Please write out every record exactly, but keep any images out of it.

▶ _DATA RECORDS_:
☆ ☆ ☆ ☆ ☆

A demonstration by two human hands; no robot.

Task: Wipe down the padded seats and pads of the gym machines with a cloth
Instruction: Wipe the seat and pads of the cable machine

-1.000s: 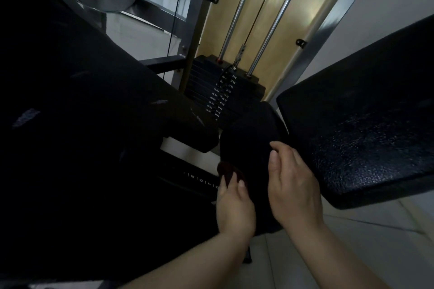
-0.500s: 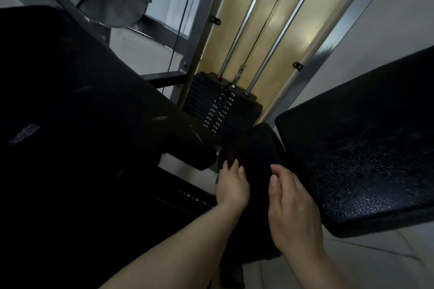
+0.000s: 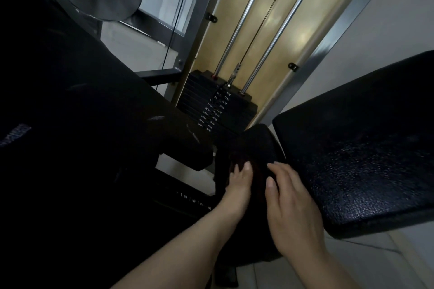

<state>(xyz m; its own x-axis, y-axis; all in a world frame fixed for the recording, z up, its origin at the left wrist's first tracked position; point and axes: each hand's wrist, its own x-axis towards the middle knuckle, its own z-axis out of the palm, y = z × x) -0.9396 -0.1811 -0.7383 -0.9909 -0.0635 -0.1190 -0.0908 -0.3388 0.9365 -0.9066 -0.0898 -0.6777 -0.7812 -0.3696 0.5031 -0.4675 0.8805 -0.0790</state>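
Note:
A narrow black pad [image 3: 258,141] stands between two larger pads in the middle of the head view. A dark reddish cloth [image 3: 239,158] lies on it, barely visible in the dim light. My left hand [image 3: 239,185] presses the cloth against the pad with straight fingers. My right hand [image 3: 293,209] rests on the pad's right side, fingers loosely bent, beside the big textured black seat pad [image 3: 366,152]. A large black back pad [image 3: 70,105] fills the left side.
The weight stack [image 3: 218,110] with two chrome guide rods [image 3: 279,30] and a cable stands just behind the narrow pad, inside a grey steel frame [image 3: 347,19]. A numbered adjustment rail [image 3: 192,200] runs below left. Pale tiled floor [image 3: 366,263] shows at the lower right.
My left hand has slid forward along the narrow pad with the cloth under it. My right hand has stayed on the pad's right side. The view has shifted slightly.

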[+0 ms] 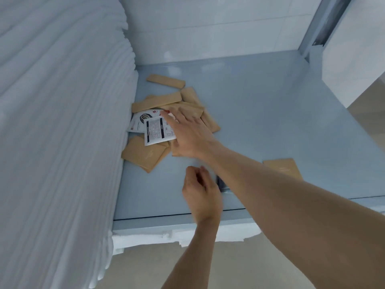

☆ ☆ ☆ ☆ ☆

▶ _TASK SOLUTION_:
A demonstration by two human hands; no robot.

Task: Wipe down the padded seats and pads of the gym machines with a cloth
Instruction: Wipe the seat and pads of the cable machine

-1.000s: 
-0.500s: 
+0.000s: 

<state>(xyz m; its own x-axis, y-axis; all in a world frame fixed for the recording, z up, its origin at the left wrist's first tracked position; point and axes: each hand's wrist, its own x-axis towards the middle knuckle, its own z-axis out of the palm, y = z × x) -0.9396 -0.1811 -0.7383 -0.9909 -0.0635 -0.1190 -0.0908 -0.3388 0.9365 -0.9066 -0.0898 -0.6777 -0.7812 -0.3696 0.5031 -0.4675 0.8805 -0.0790</state>
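Note:
A narrow black pad [image 3: 258,141] stands between two larger pads in the middle of the head view. A dark reddish cloth [image 3: 239,158] lies on it, barely visible in the dim light. My left hand [image 3: 239,185] presses the cloth against the pad with straight fingers. My right hand [image 3: 293,209] rests on the pad's right side, fingers loosely bent, beside the big textured black seat pad [image 3: 366,152]. A large black back pad [image 3: 70,105] fills the left side.
The weight stack [image 3: 218,110] with two chrome guide rods [image 3: 279,30] and a cable stands just behind the narrow pad, inside a grey steel frame [image 3: 347,19]. A numbered adjustment rail [image 3: 192,200] runs below left. Pale tiled floor [image 3: 366,263] shows at the lower right.
My left hand has slid forward along the narrow pad with the cloth under it. My right hand has stayed on the pad's right side. The view has shifted slightly.
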
[+0 ms] 

No additional work is needed on this exercise.